# What this task involves
Would you please state how many lines in the entries contain the word "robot"? Only the number should be given.

Source data:
=== Section Start ===
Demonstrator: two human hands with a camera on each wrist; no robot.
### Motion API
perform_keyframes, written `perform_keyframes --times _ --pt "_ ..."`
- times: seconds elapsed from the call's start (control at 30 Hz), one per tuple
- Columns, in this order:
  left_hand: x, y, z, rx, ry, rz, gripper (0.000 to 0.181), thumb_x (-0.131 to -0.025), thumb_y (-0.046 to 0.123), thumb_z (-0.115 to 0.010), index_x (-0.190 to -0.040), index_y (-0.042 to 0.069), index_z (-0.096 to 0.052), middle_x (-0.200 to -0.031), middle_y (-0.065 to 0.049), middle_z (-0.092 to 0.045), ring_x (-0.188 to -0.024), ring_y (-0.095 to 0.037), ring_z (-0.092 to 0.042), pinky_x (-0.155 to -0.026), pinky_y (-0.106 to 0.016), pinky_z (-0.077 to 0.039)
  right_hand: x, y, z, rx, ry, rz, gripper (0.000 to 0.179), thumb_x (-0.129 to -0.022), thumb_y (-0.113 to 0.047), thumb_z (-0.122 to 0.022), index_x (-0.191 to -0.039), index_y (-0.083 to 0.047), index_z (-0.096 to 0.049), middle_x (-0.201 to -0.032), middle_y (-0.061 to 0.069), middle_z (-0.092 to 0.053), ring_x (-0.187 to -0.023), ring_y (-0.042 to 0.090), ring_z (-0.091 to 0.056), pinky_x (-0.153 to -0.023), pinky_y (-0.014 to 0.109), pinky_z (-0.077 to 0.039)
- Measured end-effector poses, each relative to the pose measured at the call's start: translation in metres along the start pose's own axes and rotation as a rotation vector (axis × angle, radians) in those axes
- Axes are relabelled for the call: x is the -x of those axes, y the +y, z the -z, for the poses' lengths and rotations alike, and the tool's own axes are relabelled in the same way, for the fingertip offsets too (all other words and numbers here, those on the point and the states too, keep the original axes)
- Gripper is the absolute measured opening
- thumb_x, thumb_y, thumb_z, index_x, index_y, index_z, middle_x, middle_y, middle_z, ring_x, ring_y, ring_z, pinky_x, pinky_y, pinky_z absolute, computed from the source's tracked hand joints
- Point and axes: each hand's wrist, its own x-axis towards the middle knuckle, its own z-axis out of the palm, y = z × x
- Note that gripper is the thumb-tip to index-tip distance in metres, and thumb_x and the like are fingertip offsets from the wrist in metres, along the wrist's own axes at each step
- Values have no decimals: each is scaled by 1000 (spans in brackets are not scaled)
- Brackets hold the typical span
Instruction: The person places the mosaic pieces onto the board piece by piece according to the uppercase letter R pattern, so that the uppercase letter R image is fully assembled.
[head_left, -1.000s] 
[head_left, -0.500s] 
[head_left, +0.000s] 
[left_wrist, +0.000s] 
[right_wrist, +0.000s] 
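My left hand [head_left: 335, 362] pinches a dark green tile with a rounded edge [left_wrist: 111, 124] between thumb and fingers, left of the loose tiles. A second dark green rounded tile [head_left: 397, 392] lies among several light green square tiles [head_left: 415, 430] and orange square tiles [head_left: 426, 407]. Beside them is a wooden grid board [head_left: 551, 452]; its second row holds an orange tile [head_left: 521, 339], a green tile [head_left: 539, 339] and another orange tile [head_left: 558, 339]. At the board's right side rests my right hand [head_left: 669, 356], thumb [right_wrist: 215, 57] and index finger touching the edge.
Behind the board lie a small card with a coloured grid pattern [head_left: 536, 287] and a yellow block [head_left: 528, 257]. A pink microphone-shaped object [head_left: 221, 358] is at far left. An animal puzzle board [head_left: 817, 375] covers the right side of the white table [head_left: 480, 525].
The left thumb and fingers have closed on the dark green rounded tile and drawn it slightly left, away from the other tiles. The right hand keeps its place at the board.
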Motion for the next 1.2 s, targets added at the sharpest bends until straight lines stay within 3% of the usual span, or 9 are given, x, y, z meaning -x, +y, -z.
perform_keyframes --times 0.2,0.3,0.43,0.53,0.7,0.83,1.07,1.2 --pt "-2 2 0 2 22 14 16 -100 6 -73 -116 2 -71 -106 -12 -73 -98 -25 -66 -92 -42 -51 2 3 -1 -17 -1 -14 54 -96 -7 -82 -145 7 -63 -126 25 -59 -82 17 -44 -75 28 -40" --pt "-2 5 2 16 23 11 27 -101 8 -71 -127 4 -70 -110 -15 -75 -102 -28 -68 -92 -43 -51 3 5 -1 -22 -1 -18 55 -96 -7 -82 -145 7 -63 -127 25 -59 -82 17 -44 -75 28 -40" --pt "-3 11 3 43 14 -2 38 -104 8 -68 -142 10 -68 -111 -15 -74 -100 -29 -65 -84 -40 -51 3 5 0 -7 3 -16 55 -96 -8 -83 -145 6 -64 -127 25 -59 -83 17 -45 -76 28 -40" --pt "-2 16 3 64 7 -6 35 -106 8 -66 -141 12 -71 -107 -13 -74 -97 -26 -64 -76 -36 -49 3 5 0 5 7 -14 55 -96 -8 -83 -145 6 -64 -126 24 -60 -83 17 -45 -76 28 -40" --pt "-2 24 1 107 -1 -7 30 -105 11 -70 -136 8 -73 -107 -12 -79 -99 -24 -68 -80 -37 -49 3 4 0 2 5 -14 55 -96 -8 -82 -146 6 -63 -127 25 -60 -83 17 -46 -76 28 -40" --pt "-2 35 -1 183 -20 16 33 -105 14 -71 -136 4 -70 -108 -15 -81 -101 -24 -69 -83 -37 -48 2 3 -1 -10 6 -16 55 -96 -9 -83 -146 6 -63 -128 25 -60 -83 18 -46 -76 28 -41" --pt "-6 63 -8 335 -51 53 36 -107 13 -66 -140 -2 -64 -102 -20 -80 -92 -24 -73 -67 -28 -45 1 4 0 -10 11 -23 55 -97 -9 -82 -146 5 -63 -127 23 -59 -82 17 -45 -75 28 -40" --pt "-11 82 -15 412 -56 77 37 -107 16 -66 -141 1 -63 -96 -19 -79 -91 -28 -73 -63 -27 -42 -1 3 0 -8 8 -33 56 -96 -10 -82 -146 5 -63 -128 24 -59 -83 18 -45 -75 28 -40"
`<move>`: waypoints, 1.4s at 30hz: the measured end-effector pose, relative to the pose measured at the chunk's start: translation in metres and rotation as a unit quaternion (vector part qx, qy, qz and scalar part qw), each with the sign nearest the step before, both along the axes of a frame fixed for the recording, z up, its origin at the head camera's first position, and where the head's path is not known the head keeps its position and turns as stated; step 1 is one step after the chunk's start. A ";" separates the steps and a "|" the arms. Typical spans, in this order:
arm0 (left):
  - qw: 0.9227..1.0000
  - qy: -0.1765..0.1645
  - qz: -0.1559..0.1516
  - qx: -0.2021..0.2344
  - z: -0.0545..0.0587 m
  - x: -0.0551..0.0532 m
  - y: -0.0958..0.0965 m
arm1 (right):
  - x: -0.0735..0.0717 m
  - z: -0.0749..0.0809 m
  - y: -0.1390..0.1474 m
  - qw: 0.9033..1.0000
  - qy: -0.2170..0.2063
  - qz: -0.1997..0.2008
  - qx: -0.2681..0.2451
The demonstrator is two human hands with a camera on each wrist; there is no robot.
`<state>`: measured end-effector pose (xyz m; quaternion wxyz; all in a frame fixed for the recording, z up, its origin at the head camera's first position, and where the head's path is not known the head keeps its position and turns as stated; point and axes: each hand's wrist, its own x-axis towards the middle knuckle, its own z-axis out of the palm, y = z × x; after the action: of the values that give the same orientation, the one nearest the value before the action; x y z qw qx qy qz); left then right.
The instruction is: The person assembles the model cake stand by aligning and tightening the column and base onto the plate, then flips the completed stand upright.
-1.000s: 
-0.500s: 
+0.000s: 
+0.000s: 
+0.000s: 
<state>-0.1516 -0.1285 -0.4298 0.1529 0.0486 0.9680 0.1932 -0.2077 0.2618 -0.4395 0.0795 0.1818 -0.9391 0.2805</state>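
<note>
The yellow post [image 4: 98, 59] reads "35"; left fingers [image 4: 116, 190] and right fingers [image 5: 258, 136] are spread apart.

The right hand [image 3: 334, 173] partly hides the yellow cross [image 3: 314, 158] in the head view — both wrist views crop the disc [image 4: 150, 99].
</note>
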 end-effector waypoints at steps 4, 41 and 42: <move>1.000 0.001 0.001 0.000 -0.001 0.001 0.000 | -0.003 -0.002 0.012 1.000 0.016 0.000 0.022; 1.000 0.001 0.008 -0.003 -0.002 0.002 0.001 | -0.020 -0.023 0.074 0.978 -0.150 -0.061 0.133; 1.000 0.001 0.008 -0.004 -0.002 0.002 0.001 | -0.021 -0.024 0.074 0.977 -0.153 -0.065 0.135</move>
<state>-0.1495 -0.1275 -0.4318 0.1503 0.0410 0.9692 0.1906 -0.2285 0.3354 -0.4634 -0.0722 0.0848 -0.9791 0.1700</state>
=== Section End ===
# Exercise answer
2